Acredito que as estruturas de jornalismo nunca foram tão exigidas como agora. Se há uma área onde o conceito do VUCA se aplica muito bem é no jornalismo. Já fomos os percursores de muita coisa em jornalismo. Nossa história mostra isso quando olhamos modelos de jornalismo investigativo, da “câmara na mão”, da figura do âncora de telejornal, do casal de bancada etc… Se isto hoje é menos percebido, também tem relação com a proliferação de notícias para tudo quanto é lado. Mas são críveis? São imparciais? No nosso caso, mais do que dizermos que somos, melhor é quando nos avaliam assim, e foi isso que vimos na recente pesquisa da renomada Reuters, que indicou o Jornalismo do SBT como Nº 1 “Brand Trust” no Brasil. Esse é o tipo de relevância que perseguimos. Novamente, olhando para a premência da notícia e de estar em cima do fato, lançamos há dez meses a plataforma SBTNews, com matérias, podcast e programas ao vivo. Isso amplia nossa presença, permite criar oportunidades para novos talentos e mantém o público do SBT informado ao longo do dia, sem competir com a grade do linear, que tem hoje cerca de 7 horas diárias de jornalismo de segunda a sexta.

O SBT voltou recentemente a adquirir torneios de futebol. Isso veio para ficar?
Esse é nosso forte desejo e uma das nossas missões. Como diz o Silvio Santos, “o SBT é popular e o futebol também, então combina com a gente”. Ele tem razão! Agradecemos pela confiança que estamos tendo para consolidar esse gênero em nossa programação e em nossas plataformas. O futebol brasileiro é um ativo muito valioso e ainda pouco desenvolvido quando comparado com as ligas de outros países e, se pudermos ajudar a desenvolver esse esporte, que também tem responsabilidade social e é um patrimônio cultural do país, ficaremos muito felizes. Isso está gerando várias novas oportunidades, tanto para os profissionais envolvidos, como para os anunciantes e, claro, para o resultado da empresa.

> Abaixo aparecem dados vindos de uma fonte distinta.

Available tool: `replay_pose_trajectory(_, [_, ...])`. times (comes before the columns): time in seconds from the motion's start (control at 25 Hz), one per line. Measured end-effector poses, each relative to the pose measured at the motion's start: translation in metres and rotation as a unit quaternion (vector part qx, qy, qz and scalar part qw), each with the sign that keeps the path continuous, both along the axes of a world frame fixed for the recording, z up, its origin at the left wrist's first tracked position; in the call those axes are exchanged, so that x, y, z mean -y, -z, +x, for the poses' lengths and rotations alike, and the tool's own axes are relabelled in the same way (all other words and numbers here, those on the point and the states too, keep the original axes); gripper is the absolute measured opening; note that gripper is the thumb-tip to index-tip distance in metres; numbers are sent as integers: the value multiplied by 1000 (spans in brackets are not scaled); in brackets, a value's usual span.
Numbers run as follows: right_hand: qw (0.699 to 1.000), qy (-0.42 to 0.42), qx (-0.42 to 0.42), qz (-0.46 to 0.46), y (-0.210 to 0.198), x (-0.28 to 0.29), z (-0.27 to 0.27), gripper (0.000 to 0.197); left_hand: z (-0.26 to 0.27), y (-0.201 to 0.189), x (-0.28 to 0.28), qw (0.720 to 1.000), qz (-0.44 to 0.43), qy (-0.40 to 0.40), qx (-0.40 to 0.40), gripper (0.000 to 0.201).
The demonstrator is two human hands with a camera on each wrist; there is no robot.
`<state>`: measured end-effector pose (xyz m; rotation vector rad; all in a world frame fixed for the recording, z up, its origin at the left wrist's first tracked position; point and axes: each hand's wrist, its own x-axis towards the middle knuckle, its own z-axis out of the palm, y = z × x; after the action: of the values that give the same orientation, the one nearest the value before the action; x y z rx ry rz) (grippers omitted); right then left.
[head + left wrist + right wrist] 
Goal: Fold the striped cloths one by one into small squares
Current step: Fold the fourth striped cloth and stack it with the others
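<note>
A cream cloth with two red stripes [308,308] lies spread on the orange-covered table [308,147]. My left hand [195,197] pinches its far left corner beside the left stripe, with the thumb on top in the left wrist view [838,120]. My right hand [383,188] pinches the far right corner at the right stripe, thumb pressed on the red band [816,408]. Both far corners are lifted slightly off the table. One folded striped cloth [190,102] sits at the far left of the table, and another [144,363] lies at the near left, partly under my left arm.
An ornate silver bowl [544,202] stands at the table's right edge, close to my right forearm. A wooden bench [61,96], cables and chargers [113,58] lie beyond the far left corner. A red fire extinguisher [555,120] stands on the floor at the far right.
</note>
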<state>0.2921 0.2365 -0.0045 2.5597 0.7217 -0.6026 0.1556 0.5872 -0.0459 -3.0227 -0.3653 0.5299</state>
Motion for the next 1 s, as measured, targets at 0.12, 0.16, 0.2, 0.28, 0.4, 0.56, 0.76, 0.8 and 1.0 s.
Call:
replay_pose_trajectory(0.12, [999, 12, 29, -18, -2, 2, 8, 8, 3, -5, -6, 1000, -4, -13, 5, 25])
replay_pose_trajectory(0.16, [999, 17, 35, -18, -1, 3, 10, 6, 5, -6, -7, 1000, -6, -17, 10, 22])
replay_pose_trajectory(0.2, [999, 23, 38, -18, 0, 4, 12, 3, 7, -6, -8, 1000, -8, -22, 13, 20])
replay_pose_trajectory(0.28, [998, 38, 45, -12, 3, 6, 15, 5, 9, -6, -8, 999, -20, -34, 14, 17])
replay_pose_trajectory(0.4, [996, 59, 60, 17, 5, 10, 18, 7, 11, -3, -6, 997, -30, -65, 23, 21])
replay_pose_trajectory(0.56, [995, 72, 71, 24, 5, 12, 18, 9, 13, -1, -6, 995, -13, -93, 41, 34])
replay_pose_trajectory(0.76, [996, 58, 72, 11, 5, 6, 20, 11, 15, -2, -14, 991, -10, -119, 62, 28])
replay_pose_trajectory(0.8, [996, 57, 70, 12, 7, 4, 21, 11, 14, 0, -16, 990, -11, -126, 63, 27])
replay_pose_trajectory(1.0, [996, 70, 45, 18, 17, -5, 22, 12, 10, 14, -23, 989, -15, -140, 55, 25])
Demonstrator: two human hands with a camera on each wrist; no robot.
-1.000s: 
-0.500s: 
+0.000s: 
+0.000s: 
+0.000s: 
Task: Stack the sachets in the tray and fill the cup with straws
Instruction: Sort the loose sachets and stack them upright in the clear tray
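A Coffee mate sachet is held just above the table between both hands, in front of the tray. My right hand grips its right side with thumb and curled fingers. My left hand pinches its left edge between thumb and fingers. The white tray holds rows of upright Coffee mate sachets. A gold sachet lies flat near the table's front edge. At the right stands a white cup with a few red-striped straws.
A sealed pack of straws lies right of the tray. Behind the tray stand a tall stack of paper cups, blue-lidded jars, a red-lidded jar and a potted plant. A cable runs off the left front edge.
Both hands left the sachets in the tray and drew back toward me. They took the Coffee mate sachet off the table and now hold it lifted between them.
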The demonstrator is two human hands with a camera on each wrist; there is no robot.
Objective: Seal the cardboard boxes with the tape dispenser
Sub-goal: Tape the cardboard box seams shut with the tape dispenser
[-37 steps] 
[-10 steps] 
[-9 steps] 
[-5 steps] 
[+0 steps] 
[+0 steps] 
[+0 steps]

Estar hoje com Libertadores, UEFA Champions League, Europa League, Copa do Nordeste e termos feito as transmissões da Copa América, tudo isso em menos de um ano, tem sido um trabalho muito desafiador, mas muito recompensador também.

Como o SBT chega aos 40 anos e como encara o futuro?
Chegamos com a disposição, a curiosidade e a ansiedade de nosso fundador que, aos 90 anos, volta ao palco para estar junto às suas ‘colegas de trabalho’ e a seu público de todas as idades, com muita energia para entretê-los e encantá-los com sua alegria de sempre e seu desejo de ajudar a construir um país melhor. Olhamos para o futuro com muito respeito ao trabalho do passado, que foi construído com o esforço de muita gente importante em nossa história, mas com a convicção de que teremos de reaprender muita coisa para continuarmos na disputa em um mercado cada vez mais competitivo e agressivo. Mas sem nunca perder a essência de ser a “TV Mais Feliz do Brasil”, que foi e está sendo construída junto com todos os nossos parceiros de negócio, agências, anunciantes, emissoras afiliadas, elenco artístico e jornalistas, todos os nossos profissionais dedicados e, especialmente, nosso querido público. Vamos em frente!